Jak Urząd Regulacji Energetyki szacuje poziom paliw w zakładach, które są do tego zobowiązane? - Wysyła do nich ankiety, których prawdziwości jednak nie weryfikuje, więc kary nakłada tylko na tych, którzy się przyznają - wynika z z najnowszego raportu Najwyższej Izby Kontroli. Izba po swojej kontroli oszacowała jednak, że "zapasy paliw utrzymywane są w Polsce na właściwym poziomie".
Utrzymywanie odpowiednich zapasów paliw (węgla kamiennego, brunatnego oraz oleju opałowego) to zobowiązanie firm energetycznych (np. elektrociepłowni) wynikające z ustawy. Ma na celu zapewnienie bezpieczeństwa energetycznego i ciągłości dostaw energii elektrycznej i cieplnej co, jak podkreśla NIK, jest jednym z podstawowych zadań państwa.
Mogą wpisać, co chcą
Urząd powoływał się (...) na oszczędności budżetowe i brak wykwalifikowanych pracowników. Jednak z ustaleń NIK wynika, że Prezes URE mógł upoważnić do prowadzenia kontroli również pracowników oddziałów terenowych, co nie wiązałoby się z dodatkowymi kosztami raport NIK
- Ewentualne kary za brak odpowiedniego zapasu groziły tylko tym przedsiębiorstwom, które same dobrowolnie się do tego przyznały - dodano. W sumie w okresie objętym kontrolą URE zbadał 700 podmiotów wytwarzających energię elektryczną lub cieplną, a kary nałożył na 13 przedsiębiorców.
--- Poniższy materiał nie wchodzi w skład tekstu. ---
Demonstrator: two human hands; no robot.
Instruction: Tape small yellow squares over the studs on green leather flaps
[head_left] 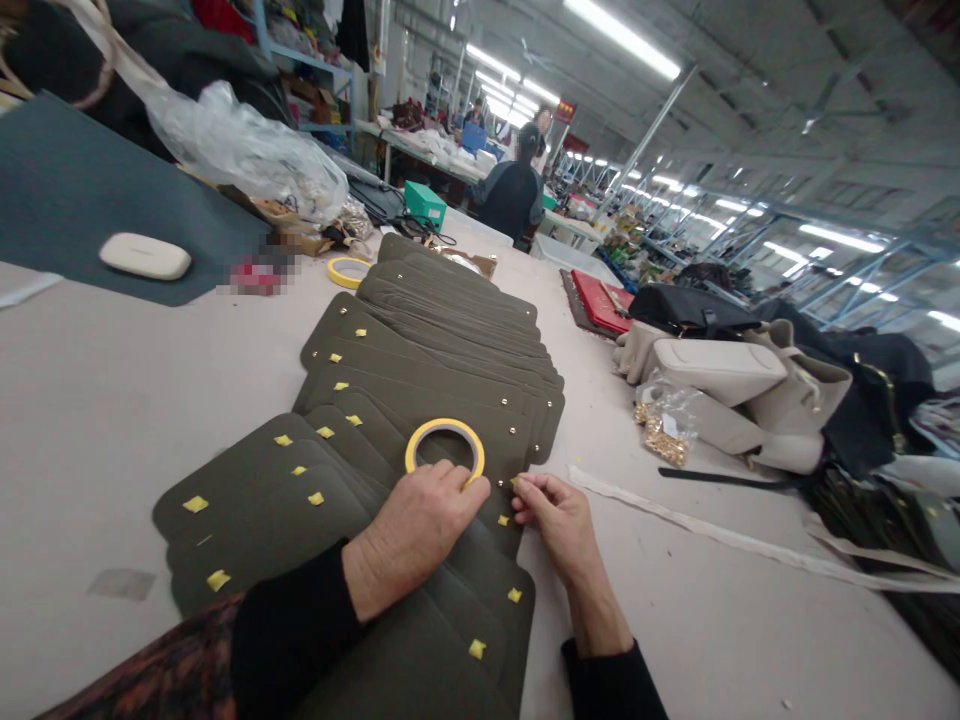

Izba zwraca uwagę, że "nawet najlepsza analiza danych ankietowych nie musi prowadzić do uzyskania pełnego obrazu stanu faktycznego". W jej opinii, potwierdza to np. kontrola w Energa Elektrownie Ostrołęka SA. - Jak ustalono, spółka przekazywała do URE jedynie wstępne dane o stanie zapasów węgla. W 2009 roku skala rozbieżności z danymi ostatecznymi sięgnęła ok. 10 proc. W lipcu dane zostały zawyżone o ok. 11 tys. ton, z kolei w listopadzie zaniżone ok. 12 tys. ton - czytamy w komunikacie.
Izba uspokaja jednak, że rzeczywista wysokość zapasów w większości sprawdzonych przez nią przedsiębiorstw spełniała ustalone normy, a nawet je przekraczała.
Uszczelnić system kontroli
NIK podkreśla też w swoim raporcie, że "pozytywnie ocenia prowadzone przez Ministra Gospodarki działania dotyczące zmian prawa w zakresie utrzymywania zapasów paliw przez przedsiębiorstwa energetyczne (m.in. doprecyzowano zasady uwalniania rezerw paliwowych oraz zakres kar pieniężnych z tym związanych)". - Poważne zastrzeżenia budzi natomiast brak reakcji Ministra wobec nierzetelnych działań Prezesa URE, związanych z przyjętym przez niego systemem sprawdzania zapasów paliw w elektrowniach i elektrociepłowniach - napisano.
Izba dodaje, że jej opinii celowe jest, "aby Minister Gospodarki objął nadzorem wdrożenie przez Prezesa URE skutecznego systemu kontroli rezerw paliwowych".